En 2004, Terre-Neuve négociait avec le gouvernement fédéral de Paul Martin en vue de garder le contrôle sur ses revenus pétroliers en croissance tout en continuant de recevoir des paiements de transferts. Ottawa prétendait de son côté que l’île n’était plus une province pauvre et comptait sabrer les subsides de péréquation.
Le premier ministre Danny Williams n’y était alors pas allé de main morte. Il a ordonné qu’on enlève tous les drapeaux canadiens des édifices de la province, rappelant ainsi que Terre-Neuve n’avait pas toujours fait partie du Canada et que son adhésion n’était pas inconditionnelle.
Le geste avait provoqué une vague de réprobations. Mais Danny Williams n’en a jamais démordu. Résultat : il a arraché une entente très avantageuse pour sa province.
Ottawa est d’ailleurs demeuré aux petits soins avec Terre-Neuve par la suite. En 2011, il a garanti un prêt de 4,2 milliards de dollars afin que la province puisse exporter son électricité aux États-Unis grâce à un câble sous-marin, ce qui aide les Terre-Neuviens à concurrencer Hydro-Québec.
Du côté québécois, il y a peu de revendications ; on ne lève pas souvent le ton ; les gestes d’éclat sont inexistants et, ô surprise, on obtient rarement quelque chose. Cette dynamique touche l’ensemble des relations fédérales-provinciales, mais elle est particulièrement frappante sur le front constitutionnel.
Au premier chef, il y a le gouvernement libéral, qui n’a aucune demande à faire valoir. À en croire les rouges, la loi fondamentale du pays ne constitue pas un véritable enjeu politique ; il faut plutôt s’occuper des «vraies affaires» — les finances et l’économie.

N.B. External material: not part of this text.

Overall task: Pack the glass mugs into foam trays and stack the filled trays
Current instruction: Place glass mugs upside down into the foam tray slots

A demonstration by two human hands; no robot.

En ce qui a trait au PQ, on se réfugie depuis plusieurs années déjà dans une position maximaliste. On espère en vain l’arrivée des conditions gagnantes en vue de faire la souveraineté et, dans l’attente de cet hypothétique grand soir, il n’est surtout pas question de formuler la moindre demande sur la constitution.
Résultat : par son silence constitutionnel et son impuissance sur le front de la souveraineté, le parti qui est en principe le plus opposé au statu quo est en réalité celui qui y contribue le plus.
Cette situation semble très bien comprise à Ottawa. Le Québec est à genoux et ne demande rien de mieux que de le rester. Sauf que gouverner le Québec comporte de nombreuses négociations avec le gouvernement central sur une multitude de sujets à caractère économique, fiscal ou financier.
Ce qui nous amène à la CAQ. Comme les libéraux, les caquistes se font fort de parler des fameuses «vraies affaires» plutôt que des «fausses affaires».
C’est ainsi que François Legault promet de laisser de côté pendant au moins 10 ans les revendications québécoises. Cela permettrait, entre autres, de se concentrer sur le redressement des finances publiques.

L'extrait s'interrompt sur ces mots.